[Start of section]

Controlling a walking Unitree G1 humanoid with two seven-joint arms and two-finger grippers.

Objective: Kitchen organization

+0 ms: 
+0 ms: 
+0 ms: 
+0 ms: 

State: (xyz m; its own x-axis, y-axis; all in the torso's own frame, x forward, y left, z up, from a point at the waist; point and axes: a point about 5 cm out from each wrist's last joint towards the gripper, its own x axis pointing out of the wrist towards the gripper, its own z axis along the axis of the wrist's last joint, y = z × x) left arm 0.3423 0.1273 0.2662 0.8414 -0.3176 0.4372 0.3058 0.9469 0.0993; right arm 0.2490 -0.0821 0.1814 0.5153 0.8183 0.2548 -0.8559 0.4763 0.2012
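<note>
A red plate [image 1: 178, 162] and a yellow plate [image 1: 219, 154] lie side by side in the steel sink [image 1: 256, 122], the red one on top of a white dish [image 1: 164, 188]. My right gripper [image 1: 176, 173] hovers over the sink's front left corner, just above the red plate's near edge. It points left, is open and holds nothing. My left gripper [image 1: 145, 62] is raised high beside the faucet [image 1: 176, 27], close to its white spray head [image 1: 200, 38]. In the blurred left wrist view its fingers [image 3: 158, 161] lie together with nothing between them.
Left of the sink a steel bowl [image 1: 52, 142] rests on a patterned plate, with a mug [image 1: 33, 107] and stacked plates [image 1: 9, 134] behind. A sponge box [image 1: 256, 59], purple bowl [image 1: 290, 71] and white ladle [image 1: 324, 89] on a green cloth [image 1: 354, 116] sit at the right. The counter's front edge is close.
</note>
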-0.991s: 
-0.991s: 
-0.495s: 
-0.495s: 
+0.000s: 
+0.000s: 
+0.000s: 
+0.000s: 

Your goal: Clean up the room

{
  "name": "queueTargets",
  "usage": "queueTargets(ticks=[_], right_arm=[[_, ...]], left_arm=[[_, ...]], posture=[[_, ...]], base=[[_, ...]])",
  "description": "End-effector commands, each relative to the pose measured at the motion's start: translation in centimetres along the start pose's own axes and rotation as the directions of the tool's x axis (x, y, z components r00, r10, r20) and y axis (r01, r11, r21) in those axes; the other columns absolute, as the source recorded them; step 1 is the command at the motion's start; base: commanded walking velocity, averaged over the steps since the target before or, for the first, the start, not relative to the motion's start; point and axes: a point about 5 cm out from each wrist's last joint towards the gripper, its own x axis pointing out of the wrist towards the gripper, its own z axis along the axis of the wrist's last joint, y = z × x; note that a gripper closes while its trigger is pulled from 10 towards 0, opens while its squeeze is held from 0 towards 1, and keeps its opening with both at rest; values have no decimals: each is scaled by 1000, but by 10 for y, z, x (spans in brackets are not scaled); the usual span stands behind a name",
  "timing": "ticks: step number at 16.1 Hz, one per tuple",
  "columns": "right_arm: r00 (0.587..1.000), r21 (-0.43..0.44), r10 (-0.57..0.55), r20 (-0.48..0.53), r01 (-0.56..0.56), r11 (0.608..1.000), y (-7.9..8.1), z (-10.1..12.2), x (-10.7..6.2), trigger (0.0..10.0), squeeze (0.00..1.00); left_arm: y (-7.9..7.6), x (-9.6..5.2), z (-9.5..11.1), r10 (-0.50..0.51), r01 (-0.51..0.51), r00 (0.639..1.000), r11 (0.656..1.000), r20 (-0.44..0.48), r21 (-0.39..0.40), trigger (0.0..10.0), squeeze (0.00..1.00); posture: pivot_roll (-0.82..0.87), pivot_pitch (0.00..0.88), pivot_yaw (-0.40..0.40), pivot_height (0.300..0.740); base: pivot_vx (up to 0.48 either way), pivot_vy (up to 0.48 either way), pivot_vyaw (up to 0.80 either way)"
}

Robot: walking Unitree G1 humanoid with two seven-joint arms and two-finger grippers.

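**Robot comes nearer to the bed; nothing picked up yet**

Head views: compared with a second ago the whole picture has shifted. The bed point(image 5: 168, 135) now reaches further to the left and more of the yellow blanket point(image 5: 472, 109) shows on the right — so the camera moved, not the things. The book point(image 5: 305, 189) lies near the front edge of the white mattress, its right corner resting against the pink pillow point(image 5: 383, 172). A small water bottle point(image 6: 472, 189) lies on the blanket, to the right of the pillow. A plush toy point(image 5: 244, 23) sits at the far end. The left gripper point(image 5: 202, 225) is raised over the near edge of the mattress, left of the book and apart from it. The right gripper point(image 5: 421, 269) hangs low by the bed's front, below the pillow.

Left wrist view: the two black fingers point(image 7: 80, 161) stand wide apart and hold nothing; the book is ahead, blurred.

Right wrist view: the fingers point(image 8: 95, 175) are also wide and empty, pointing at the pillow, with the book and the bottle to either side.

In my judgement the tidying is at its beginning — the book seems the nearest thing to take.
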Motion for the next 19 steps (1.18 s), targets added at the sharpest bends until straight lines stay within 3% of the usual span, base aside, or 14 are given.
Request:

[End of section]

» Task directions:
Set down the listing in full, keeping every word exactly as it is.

» The completed task:
Controlling a walking Unitree G1 humanoid with two seven-joint arms and two-finger grippers.

Objective: Kitchen organization

+0 ms: 
+0 ms: 
+0 ms: 
+0 ms: 

State: (xyz m; its own x-axis, y-axis; all in the torso's own frame, x forward, y left, z up, from a point at the waist; point and axes: a point about 5 cm out from each wrist's last joint towards the gripper, its own x axis pointing out of the wrist towards the gripper, its own z axis along the axis of the wrist's last joint, y = z × x) left arm 0.3423 0.1273 0.2662 0.8414 -0.3176 0.4372 0.3058 0.9469 0.0993; right arm 0.2490 -0.0821 0.1814 0.5153 0.8183 0.2548 -0.8559 0.4763 0.2012
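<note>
A red plate [image 1: 178, 162] and a yellow plate [image 1: 219, 154] lie side by side in the steel sink [image 1: 256, 122], the red one on top of a white dish [image 1: 164, 188]. My right gripper [image 1: 176, 173] hovers over the sink's front left corner, just above the red plate's near edge. It points left, is open and holds nothing. My left gripper [image 1: 145, 62] is raised high beside the faucet [image 1: 176, 27], close to its white spray head [image 1: 200, 38]. In the blurred left wrist view its fingers [image 3: 158, 161] lie together with nothing between them.
Left of the sink a steel bowl [image 1: 52, 142] rests on a patterned plate, with a mug [image 1: 33, 107] and stacked plates [image 1: 9, 134] behind. A sponge box [image 1: 256, 59], purple bowl [image 1: 290, 71] and white ladle [image 1: 324, 89] on a green cloth [image 1: 354, 116] sit at the right. The counter's front edge is close.
</note>
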-0.991s: 
-0.991s: 
-0.495s: 
-0.495s: 
+0.000s: 
+0.000s: 
+0.000s: 
+0.000s: 

Your goal: Clean up the room

{
  "name": "queueTargets",
  "usage": "queueTargets(ticks=[_], right_arm=[[_, ...]], left_arm=[[_, ...]], posture=[[_, ...]], base=[[_, ...]])",
  "description": "End-effector commands, each relative to the pose measured at the motion's start: translation in centimetres along the start pose's own axes and rotation as the directions of the tool's x axis (x, y, z components r00, r10, r20) and y axis (r01, r11, r21) in those axes; the other columns absolute, as the source recorded them; step 1 is the command at the motion's start; base: commanded walking velocity, averaged over the steps since the target before or, for the first, the start, not relative to the motion's start; point and axes: a point about 5 cm out from each wrist's last joint towards the gripper, its own x axis pointing out of the wrist towards the gripper, its own z axis along the axis of the wrist's last joint, y = z × x; note that a gripper closes while its trigger is pulled from 10 towards 0, opens while its squeeze is held from 0 towards 1, and keeps its opening with both at rest; values have no decimals: each is scaled by 1000, but by 10 for y, z, x (spans in brackets are not scaled); the usual span stands behind a name",
  "timing": "ticks: step number at 16.1 Hz, one per tuple",
  "columns": "right_arm: r00 (0.587..1.000), r21 (-0.43..0.44), r10 (-0.57..0.55), r20 (-0.48..0.53), r01 (-0.56..0.56), r11 (0.608..1.000), y (-7.9..8.1), z (-10.1..12.2), x (-10.7..6.2), trigger (0.0..10.0), squeeze (0.00..1.00); left_arm: y (-7.9..7.6), x (-9.6..5.2), z (-9.5..11.1), r10 (-0.50..0.51), r01 (-0.51..0.51), r00 (0.639..1.000), r11 (0.656..1.000), r20 (-0.44..0.48), r21 (-0.39..0.40), trigger (0.0..10.0), squeeze (0.00..1.00); posture: pivot_roll (-0.82..0.87), pivot_pitch (0.00..0.88), pivot_yaw (-0.40..0.40), pivot_height (0.300..0.740); base: pivot_vx (up to 0.48 either way), pivot_vy (up to 0.48 either way), pivot_vyaw (up to 0.80 either way)"
}

Robot: walking Unitree G1 humanoid with two seven-joint arms and two-finger grippers.

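**Robot comes nearer to the bed; nothing picked up yet**

Head views: compared with a second ago the whole picture has shifted. The bed point(image 5: 168, 135) now reaches further to the left and more of the yellow blanket point(image 5: 472, 109) shows on the right — so the camera moved, not the things. The book point(image 5: 305, 189) lies near the front edge of the white mattress, its right corner resting against the pink pillow point(image 5: 383, 172). A small water bottle point(image 6: 472, 189) lies on the blanket, to the right of the pillow. A plush toy point(image 5: 244, 23) sits at the far end. The left gripper point(image 5: 202, 225) is raised over the near edge of the mattress, left of the book and apart from it. The right gripper point(image 5: 421, 269) hangs low by the bed's front, below the pillow.

Left wrist view: the two black fingers point(image 7: 80, 161) stand wide apart and hold nothing; the book is ahead, blurred.

Right wrist view: the fingers point(image 8: 95, 175) are also wide and empty, pointing at the pillow, with the book and the bottle to either side.

In my judgement the tidying is at its beginning — the book seems the nearest thing to take.
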Motion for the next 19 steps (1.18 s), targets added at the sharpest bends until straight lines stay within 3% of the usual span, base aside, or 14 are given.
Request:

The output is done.